Bu durumda sayın Akıncı  da  KKTC’nin yaşatılmasını ve tanınması yönünde harekete geçmesi gerekirken; Anastasiadis’in oyununa gelerek  söz konusu kararın geri alınmasının sağlanmasını istedi.

19 Şubat’ta  Anastasiadis  : “Meclis, Kıbrıs Cumhuriyeti’nin   bağımsız bir organıdır, müdahale edemem” derken “azınlık, çoğunlukla eşitlenemez” demeyi de ihmal etmiyor ve Kıbrıs Türklerini ‘azınlık’ olarak gördüğünü bir kez daha  dile getiriyordu.

İlerleyen günlerde KKTC Cumhurbaşkanı sayın Akıncı’nın “Meclis kararını kaldırın hemen ertesi gün görüşme masasına hemen dönerim” demesi üzerine de Anastasiadis, “1950 Plebisiti’nin   Rum okullarında  anılmasıyla ilgili tüzük değişikliğini onaylama kararının  hem zaman, hem de  hedef açısından yanlış olduğunu” dile  getirmeye başlıyordu. Yani Anastasiadis hem yazıyor, hem de oynuyordu!...

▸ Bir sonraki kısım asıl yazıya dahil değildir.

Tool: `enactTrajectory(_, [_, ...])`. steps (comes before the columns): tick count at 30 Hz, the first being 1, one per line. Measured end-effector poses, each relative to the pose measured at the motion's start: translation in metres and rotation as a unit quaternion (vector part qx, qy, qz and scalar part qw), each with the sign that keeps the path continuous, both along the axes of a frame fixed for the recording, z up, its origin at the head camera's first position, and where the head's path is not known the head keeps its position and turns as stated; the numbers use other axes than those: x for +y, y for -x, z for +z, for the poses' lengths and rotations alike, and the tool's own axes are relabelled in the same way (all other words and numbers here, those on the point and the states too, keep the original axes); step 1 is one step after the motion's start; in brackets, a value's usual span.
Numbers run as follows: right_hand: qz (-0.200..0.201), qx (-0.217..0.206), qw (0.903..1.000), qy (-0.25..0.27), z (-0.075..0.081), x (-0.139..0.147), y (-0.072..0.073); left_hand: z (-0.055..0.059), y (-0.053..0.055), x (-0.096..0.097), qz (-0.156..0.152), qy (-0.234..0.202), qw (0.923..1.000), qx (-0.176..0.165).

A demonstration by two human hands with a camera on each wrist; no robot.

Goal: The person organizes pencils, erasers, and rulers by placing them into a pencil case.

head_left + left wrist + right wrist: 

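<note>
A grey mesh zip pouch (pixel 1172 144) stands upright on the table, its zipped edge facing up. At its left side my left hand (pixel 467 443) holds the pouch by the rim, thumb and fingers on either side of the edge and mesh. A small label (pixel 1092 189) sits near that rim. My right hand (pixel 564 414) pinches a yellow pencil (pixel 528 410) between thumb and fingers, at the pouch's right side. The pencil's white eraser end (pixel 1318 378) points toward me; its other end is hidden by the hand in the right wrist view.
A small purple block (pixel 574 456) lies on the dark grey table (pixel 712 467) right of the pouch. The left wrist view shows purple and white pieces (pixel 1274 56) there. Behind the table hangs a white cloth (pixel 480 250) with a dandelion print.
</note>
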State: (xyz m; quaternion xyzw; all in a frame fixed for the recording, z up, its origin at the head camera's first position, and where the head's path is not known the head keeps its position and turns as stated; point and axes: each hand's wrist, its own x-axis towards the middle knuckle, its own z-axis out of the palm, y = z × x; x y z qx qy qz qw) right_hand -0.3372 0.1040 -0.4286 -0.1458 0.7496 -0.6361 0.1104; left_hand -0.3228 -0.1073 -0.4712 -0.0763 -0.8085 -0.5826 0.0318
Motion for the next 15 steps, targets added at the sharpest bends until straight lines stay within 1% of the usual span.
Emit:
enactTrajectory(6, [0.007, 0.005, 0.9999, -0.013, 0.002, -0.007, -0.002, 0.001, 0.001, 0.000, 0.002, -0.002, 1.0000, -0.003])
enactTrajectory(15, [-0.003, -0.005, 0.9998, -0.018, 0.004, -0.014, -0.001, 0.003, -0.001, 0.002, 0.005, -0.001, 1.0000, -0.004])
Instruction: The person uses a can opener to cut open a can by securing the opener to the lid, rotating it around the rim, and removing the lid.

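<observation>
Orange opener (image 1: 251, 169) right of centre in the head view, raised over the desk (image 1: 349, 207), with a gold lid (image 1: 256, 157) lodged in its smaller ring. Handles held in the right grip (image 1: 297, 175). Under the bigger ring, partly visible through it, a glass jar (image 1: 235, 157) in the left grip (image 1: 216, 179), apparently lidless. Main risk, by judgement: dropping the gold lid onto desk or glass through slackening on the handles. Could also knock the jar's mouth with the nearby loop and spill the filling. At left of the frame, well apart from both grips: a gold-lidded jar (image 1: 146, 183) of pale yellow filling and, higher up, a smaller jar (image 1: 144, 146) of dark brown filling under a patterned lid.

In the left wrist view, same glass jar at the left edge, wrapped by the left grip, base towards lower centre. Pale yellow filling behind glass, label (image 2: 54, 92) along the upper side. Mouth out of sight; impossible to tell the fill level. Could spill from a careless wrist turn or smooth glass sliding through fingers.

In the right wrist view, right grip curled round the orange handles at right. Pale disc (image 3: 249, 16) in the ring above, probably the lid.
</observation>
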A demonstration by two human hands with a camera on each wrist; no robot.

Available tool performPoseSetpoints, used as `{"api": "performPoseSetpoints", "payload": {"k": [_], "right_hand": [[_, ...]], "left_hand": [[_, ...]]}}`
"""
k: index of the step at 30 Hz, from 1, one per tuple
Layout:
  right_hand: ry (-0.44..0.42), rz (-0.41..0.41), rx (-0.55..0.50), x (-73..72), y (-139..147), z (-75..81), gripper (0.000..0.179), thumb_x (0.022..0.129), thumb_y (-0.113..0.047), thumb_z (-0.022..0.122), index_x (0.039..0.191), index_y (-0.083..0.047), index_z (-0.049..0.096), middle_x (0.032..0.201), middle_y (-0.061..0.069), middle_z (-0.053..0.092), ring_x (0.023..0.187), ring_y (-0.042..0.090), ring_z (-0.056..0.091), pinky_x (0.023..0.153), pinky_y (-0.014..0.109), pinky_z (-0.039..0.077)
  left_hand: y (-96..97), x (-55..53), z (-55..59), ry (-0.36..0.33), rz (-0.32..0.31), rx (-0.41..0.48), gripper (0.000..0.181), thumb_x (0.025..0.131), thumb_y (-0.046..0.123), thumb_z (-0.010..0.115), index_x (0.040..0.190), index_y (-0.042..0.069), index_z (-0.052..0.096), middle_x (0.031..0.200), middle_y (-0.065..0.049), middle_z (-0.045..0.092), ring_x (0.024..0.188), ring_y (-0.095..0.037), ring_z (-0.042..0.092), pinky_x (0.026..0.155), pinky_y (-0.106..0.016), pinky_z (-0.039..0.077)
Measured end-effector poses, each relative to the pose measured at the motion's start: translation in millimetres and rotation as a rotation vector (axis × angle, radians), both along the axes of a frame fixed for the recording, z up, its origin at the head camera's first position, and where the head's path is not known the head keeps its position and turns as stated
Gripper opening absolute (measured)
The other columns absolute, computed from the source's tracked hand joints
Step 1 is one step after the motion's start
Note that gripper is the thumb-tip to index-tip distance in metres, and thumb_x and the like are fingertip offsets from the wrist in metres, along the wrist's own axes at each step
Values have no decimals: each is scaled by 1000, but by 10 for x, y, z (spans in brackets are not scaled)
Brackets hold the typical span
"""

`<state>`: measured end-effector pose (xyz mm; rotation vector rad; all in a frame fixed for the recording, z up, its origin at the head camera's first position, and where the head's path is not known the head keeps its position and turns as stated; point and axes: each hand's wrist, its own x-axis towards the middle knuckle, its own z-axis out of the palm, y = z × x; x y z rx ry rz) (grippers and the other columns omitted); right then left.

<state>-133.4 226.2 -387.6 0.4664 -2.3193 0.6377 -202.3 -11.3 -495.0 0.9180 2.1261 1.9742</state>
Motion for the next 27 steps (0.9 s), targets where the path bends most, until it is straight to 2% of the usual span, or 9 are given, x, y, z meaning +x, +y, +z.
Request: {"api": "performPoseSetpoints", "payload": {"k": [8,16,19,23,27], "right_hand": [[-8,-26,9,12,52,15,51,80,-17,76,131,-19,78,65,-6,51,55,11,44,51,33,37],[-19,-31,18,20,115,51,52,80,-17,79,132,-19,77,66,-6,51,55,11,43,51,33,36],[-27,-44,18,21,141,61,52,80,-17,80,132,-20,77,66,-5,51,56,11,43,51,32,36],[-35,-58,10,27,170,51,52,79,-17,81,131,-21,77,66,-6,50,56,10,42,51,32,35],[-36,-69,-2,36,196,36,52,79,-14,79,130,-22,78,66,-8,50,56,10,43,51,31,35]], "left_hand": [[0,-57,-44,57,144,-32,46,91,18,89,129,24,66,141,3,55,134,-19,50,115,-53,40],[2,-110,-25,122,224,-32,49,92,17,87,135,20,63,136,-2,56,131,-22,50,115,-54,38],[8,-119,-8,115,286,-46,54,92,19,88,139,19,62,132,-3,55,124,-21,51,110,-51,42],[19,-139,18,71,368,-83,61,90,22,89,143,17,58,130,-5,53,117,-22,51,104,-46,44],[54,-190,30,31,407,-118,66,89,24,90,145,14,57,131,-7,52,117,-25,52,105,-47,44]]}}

Anastasiadis aklınca  Rum okullarında  hangi günlerin okutulacağı ve  kutlanacağının belirleme yetkisinin Rum Temsilciler Meclisi “Eğitim  Komitesi’ne verilen  yetkinin   Rum  Eğitim Bakanlığına verilmesi”  yönünde geri adım atılması numarasıyla  öne geçip  “İşte gördüğünüz gibi biz Enosis kararından  vazgeçtik ,  bizim Kıbrıslı Türkleri  yok etme diye bir düşüncemiz yoktur, Türk tarafının görüşme masasına  dönmemesi için bir neden kalmamıştır,  Türkiye’nin de  modası geçmiş garantilerden vazgeçmemesi için bir neden kalmamıştır” diyecekler..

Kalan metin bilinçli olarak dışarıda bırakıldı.